PSF ceiling is visible
The whole Lentor cluster is anchored around the S$2,100-2,400 PSF band. If you buy at S$2,400+ now, your resale buyer in 2028 has to accept S$2,700+ -- and can alternatively buy a fresher neighbour at launch. Verify headroom against the upcoming GLS pipeline.
Winfred's take
The honest read.
My read: Lentor Central Residences is the highest-quality asset in the Lentor cluster because of the direct MRT integration and the GuocoLand-led execution team. But it is also the most expensive stake in a cluster that is approaching saturation. The question is not "is this project good" -- it clearly is -- but "is the Lentor PSF curve going up or flattening". My honest view: flattening through 2026-2027 as inventory clears, with upside re-rating from 2028 as the ecosystem matures and when the remaining TEL stations ramp ridership.

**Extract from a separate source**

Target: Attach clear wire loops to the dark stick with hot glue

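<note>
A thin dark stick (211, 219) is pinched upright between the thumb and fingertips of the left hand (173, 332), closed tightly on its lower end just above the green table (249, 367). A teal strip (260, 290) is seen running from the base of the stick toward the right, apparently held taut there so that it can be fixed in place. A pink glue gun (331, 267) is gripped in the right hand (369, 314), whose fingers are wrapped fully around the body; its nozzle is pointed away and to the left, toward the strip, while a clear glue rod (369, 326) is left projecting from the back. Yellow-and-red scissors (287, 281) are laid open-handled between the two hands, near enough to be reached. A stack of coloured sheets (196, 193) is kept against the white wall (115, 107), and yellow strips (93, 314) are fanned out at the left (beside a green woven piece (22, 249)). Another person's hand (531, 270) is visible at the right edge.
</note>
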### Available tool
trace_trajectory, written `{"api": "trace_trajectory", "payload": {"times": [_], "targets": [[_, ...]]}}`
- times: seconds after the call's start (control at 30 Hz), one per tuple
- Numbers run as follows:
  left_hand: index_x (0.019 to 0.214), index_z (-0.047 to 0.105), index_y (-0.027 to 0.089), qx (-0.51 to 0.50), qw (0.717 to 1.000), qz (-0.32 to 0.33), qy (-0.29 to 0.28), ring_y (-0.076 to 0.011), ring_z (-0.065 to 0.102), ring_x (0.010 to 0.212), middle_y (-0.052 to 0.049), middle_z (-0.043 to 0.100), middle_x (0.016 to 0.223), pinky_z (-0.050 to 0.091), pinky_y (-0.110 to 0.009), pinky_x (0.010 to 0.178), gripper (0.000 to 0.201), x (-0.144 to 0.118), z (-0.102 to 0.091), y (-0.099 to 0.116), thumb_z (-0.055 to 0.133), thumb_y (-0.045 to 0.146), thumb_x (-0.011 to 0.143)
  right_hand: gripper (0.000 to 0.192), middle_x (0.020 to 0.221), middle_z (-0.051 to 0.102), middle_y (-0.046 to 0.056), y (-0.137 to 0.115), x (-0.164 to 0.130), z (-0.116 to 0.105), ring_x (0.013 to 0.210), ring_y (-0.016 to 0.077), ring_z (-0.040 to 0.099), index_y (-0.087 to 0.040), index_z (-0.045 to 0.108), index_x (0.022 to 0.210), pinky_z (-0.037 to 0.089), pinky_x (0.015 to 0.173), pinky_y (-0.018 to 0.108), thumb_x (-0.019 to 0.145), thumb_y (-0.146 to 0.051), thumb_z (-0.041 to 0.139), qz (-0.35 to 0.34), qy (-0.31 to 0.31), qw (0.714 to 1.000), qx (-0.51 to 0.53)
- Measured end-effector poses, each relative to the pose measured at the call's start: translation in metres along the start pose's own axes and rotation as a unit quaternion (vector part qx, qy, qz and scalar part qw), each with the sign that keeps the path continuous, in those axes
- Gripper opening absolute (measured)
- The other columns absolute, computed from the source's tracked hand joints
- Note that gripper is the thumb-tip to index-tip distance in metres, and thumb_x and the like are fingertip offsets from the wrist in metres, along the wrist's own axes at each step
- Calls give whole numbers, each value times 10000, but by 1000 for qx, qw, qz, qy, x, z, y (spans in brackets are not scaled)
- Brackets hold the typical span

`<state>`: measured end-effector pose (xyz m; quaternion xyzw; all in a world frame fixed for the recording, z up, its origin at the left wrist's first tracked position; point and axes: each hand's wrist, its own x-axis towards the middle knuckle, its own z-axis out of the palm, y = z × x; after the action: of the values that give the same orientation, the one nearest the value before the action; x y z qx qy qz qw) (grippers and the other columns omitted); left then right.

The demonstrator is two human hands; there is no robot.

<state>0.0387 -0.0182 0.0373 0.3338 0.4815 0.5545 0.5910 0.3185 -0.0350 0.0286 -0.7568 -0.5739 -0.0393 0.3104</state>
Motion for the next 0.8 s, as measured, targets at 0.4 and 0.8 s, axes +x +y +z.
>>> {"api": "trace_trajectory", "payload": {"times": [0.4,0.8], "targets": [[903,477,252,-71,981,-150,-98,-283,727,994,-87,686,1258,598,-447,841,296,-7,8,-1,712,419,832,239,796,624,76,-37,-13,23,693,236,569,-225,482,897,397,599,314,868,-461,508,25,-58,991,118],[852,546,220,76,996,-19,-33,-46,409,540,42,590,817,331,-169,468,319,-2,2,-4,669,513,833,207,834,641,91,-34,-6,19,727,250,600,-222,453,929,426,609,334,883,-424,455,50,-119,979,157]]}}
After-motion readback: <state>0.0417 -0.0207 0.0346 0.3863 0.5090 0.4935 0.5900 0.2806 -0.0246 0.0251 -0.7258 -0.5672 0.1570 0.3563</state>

This suits: an owner-occupier buying for 10+ years who values direct MRT access, a family targeting Anderson / CHIJ St Nicholas, or an investor who wants OCR-north exposure with top-tier developer risk profile. It does not suit: a flipper on a 3-year horizon (the concurrent supply kills the trade), or a yield hunter -- D19 / D20 / D15 fringe gives better cash-on-cash. If you already hold Lentor Modern or Lentor Mansion, diversify elsewhere.